Jim
Mandé a uno de los inspectores a recoger a John Finch para traerle a la comisaría. En una hora estuvo con nosotros. Se le veía más delgado que a principios de semana. Le puse la carta delante.
—No la saque de la bolsa.
Cogió la bolsa de plástico. Tenía las uñas mordisqueadas al máximo. Le temblaban las manos. La leyó en voz alta:
John Finch ahora entenderá lo que es perder a un hijo.
Le está bien empleado.
Ha sido un arrogante y ahora tendrá una cura de humildad.
La medicina puede prolongar la vida, pero la muerte también atrapa al doctor al final.
Lo observé detenidamente. Pareció como si acabaran de darle en la cabeza con un garrote.
—¿Quién la ha enviado? ¿Qué es esto?
—Ha llegado esta mañana. No sabemos quién la ha enviado. Esperábamos que usted pudiera ayudarnos a averiguarlo.
El temblor de sus manos se contagió a sus muñecas.
—¿Es culpa mía? ¿He sido yo el que ha provocado esto?
—Es mejor que no se culpe. Eso no le va a llevar a ninguna parte. ¿Tiene alguna idea de quién podría haber enviado la carta? Por lo que dice, creemos que el remitente ha tenido algún contacto con usted dentro de su práctica profesional. Sé que ya se lo he preguntado antes, pero ahora necesitamos que piense detenidamente su respuesta. ¿Sabe de alguien que pueda guardarle algún rencor? ¿Algún antiguo paciente?
John Finch parecía la persona más hundida de la tierra. Era como si ese hombre estuviera viendo sus peores pesadillas hacerse realidad. Su voz sonaba tensa por el esfuerzo que estaba haciendo para controlarse. Para ser sincero, el interrogatorio me resultó inesperadamente difícil, y creo que fue porque me veía reflejado en él. Sabía que si yo estuviera en su lugar, también estaría destrozado, y eso me estaba afectando en cierta medida, aunque sabía que no era aconsejable. No sé si fue a causa de mi fatiga, de los esfuerzos que él estaba haciendo por mantener su dignidad o tal vez de ambas cosas, pero ahí estaba: un incipiente sentimiento de solidaridad con ese hombre que no debería haberme permitido.
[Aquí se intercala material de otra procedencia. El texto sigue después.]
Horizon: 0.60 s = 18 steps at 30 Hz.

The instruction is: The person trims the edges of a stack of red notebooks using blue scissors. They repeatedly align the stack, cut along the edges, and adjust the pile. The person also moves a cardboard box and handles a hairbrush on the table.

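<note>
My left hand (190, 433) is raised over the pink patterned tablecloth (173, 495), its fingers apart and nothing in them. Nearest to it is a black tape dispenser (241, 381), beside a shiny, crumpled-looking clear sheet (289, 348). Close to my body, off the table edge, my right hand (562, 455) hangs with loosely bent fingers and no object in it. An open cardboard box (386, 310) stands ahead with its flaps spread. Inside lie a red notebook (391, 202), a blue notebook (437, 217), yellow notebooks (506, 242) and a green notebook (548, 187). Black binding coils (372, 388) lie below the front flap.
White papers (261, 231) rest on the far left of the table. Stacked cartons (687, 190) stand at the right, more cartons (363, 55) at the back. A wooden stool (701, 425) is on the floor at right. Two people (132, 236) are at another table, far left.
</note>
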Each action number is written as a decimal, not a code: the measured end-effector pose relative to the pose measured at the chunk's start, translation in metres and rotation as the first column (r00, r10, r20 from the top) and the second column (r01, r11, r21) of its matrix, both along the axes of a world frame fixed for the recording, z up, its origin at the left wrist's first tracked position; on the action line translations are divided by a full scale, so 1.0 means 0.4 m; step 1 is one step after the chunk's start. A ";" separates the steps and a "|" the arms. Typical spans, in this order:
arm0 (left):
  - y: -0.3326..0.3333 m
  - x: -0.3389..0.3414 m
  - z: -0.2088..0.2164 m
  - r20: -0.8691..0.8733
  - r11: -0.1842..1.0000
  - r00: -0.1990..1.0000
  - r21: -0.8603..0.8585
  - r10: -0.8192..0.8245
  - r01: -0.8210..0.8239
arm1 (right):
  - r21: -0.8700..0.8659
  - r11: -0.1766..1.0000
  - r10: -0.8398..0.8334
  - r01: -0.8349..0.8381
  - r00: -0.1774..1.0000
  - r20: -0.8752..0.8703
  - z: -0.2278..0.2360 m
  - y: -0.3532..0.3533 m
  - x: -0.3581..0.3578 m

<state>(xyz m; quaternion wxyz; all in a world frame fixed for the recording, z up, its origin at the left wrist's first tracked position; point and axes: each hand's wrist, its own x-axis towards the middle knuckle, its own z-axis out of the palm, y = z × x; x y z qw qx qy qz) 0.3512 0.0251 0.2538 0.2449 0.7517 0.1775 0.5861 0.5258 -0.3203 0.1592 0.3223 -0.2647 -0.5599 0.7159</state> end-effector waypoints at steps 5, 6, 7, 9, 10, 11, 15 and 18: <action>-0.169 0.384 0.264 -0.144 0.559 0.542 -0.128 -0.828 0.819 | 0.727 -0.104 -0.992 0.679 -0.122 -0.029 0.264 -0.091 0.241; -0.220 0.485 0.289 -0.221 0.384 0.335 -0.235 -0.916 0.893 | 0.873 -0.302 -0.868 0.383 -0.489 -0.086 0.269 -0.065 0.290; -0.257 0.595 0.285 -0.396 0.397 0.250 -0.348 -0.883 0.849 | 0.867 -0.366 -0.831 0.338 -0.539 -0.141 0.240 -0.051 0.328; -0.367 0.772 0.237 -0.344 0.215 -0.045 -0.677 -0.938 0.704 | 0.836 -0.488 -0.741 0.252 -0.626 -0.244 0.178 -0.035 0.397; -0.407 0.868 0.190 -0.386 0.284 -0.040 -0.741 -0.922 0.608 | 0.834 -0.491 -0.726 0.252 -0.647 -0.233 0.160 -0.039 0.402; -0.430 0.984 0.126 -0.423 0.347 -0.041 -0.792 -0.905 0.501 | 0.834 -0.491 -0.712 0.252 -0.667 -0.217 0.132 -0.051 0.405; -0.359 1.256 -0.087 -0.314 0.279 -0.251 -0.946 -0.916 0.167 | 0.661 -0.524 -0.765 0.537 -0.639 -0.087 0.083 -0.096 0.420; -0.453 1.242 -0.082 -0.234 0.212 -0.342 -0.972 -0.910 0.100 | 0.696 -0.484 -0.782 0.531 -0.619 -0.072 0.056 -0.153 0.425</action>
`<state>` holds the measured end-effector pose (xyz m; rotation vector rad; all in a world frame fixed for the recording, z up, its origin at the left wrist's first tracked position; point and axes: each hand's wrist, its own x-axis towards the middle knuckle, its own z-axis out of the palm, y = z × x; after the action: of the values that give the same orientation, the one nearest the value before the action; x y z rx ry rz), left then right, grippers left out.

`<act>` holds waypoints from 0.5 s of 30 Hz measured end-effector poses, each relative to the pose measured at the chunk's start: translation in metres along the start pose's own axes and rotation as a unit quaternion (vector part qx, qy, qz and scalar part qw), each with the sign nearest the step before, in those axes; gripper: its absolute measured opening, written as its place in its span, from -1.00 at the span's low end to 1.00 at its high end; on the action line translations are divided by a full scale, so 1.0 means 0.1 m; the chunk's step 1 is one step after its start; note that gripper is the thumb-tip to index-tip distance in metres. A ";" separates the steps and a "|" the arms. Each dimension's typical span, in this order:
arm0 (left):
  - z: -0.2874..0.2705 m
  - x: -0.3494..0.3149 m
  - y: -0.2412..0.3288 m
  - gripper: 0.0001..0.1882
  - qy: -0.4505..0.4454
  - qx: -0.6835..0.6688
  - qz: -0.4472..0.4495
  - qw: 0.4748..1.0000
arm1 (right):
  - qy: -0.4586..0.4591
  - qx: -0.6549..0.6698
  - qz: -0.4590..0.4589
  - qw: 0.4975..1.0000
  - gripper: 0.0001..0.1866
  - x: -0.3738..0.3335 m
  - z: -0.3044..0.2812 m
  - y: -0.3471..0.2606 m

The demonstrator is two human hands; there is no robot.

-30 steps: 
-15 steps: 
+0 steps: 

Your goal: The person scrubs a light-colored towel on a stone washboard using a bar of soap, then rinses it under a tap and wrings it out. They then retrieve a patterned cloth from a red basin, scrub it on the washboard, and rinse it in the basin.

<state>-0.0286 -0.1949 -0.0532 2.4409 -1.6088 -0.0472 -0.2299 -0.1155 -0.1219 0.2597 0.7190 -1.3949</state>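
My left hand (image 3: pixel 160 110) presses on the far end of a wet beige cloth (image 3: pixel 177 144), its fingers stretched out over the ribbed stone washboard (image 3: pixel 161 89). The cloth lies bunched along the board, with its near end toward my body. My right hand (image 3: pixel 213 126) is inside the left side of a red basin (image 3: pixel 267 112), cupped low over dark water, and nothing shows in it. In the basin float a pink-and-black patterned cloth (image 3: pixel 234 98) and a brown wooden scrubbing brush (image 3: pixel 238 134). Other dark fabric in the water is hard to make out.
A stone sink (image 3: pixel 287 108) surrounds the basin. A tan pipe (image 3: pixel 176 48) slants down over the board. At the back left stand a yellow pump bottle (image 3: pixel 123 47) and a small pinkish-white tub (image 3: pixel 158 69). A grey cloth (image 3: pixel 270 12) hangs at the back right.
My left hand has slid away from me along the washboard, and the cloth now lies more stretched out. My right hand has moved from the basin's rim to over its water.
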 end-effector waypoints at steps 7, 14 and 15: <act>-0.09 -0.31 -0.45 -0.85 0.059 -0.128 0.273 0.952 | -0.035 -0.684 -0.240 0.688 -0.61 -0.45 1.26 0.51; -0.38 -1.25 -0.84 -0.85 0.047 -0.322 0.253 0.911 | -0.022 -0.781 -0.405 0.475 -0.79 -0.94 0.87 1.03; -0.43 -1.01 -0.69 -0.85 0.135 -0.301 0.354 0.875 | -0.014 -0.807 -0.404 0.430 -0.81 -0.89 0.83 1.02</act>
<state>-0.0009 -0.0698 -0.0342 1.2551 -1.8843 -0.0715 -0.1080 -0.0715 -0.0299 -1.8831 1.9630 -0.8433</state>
—Mis pacientes son niños, inspector. No suelen guardar rencor. De hecho su visión del mundo es normalmente encantadoramente sencilla y justa. —Se frotó la cuenca de un ojo con las yemas de los dedos—. Pero tienen familias, y a veces, en raras ocasiones, pierdes a un niño durante una cirugía y las familias no son capaces de aceptarlo. Te culpan. Aun en casos en los que tú no has podido hacer nada. Incluso cuando la cirugía era la única opción porque sin ella el niño iba a morir.
—¿Se le ocurre alguna familia que estuviera más afectada que otras?
—¿Lo bastante afectada como para llevarse a mi hijo en venganza? ¿Ojo por ojo?
—Sí.
Negó con la cabeza.
—Como les dije en la ocasión anterior, ha habido un par que tuvieron intención de demandar al hospital, pero esos casos son muy puntuales. Es el riesgo que se corre en nuestra profesión. —Se pasó la mano por la frente y se apretó las sienes—. No me imagino a ninguno de ellos haciendo algo tan extremo, de verdad que no, pero supongo que hay una familia que me viene a la cabeza porque ha sido más persistente que otras. Puedo darles el nombre del niño; los detalles de los padres estarán en los registros del hospital.
Le acerqué un trozo de papel y un bolígrafo por encima de la mesa.
—Escríbame el nombre —pedí—. Ese que le viene a la mente. Y el de la persona del hospital con la que tenemos que contactar.
Los escribió y me pasó el papel.
—¿Lo sabe Rachel? —preguntó después.